Settling into a comfortable, secure home is a dream that Red Deer resident Almaz Fesshaye would have, at one time, never thought possible.
But her dream came true several years ago with the help of Habitat for Humanity, and to this day, she enjoys supporting the organization anyway she can so others can experience the blessing of ‘home’ as well.
She loves to cook, so she’s pleased to help provide meals for workers on other projects. Several Habitat houses are located near her in the Riverside Meadows area.
“If I get any chance to give back to the community, I will do it.”
Fesshaye arrived in Red Deer smack in the middle of winter with her two young children back in 1997. Originally from Eritrea, which is located on the Horn of Africa bordered by Sudan to the west and Ethiopia to the south, she had been living in Germany for a few years before heading to North America.
As to her homeland, it’s a world away in more ways than one – over the years there has been rampant conflict, human rights abuses and severe poverty. Life is a continual struggle for so many there, and Fesshaye, who works with Catholic Social Services as a rehabilitation worker, and she counts herself extremely fortunate to have made her way safely to Canada.
Her joy at having a home of her own is palpable.
“I take pride in my house.” She also can’t say enough about Habitat for Humanity, the organization that worked to make her home a reality.
“I don’t have the words to express it. It is an organization that stands for the good of someone in need.”
The organization finances homes with a no-interest, no down payment mortgage. Families also contribute 500 hours of ‘sweat equity’ to the project as their new home takes shape.
The concept of Habitat for Humanity was founded in 1976 in Americus, Georgia by Millard Fuller. The idea developed from the concept of ‘partnership housing’ where those in need of adequate shelter worked with volunteers from all walks of life to build simple, decent housing.
The Habitat for Humanity Red Deer affiliate was launched in 1994. Two homes were built in Delburne, but a period of inactivity followed from 1996 to 1998. With a donation of land from the City of Red Deer, the years from 1998 to 2005 saw steady growth with the construction of nine homes. To date, 25 homes have been built.
Habitat for Humanity now spans more than 90 countries and is responsible for placing over 225,000 families into homes around the world. Fesshaye encourages folks to get involved.
“They always need help, and there is always something to do.”
Her home was built in 2002. Prior to moving in, she lived for several years in a very small downtown apartment in Red Deer.
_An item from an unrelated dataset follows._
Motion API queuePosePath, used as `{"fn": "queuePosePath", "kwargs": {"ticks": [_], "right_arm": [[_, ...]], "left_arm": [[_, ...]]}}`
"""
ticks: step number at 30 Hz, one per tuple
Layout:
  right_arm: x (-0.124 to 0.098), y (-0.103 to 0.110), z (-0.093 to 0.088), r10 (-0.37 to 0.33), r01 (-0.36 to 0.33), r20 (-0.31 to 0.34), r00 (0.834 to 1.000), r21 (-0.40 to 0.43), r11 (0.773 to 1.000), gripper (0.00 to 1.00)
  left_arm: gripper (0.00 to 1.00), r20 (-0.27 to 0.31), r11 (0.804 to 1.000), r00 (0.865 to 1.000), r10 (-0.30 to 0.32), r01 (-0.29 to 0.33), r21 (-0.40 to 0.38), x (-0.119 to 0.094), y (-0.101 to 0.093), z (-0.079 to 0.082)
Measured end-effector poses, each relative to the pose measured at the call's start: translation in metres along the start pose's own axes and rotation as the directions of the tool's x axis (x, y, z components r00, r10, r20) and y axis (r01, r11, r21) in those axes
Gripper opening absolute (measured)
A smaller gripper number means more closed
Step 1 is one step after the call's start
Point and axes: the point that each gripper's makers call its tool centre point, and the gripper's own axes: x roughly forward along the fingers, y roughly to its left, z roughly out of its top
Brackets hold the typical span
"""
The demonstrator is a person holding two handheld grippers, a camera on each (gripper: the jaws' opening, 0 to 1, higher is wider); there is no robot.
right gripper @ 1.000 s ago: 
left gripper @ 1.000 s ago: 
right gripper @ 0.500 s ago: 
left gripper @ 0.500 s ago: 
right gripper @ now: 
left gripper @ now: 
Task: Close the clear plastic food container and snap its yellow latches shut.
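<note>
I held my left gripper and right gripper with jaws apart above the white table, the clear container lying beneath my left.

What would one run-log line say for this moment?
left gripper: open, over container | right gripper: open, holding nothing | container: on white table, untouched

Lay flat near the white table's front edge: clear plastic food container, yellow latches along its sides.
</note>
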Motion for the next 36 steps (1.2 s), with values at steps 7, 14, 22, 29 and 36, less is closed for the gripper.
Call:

It was indeed a dream come true to have a house; she felt safe and much less worried about her children, as they now had a backyard to play in as well. “This is so secure.”
Looking out the window over her yard nestled in a peaceful neighbourhood, it’s hard to imagine the uncertainty and instability that plagues her homeland, where she still has many relatives. “It’s very unstable. We are born in war, and we die in war. That’s our life. There is a lot of famine, but the most crucial thing is war. I have never seen peace in my country.”
Needless to say, she doesn’t take a thing for granted about her adopted country.
“There is no place in the world like Canada. This is my home.”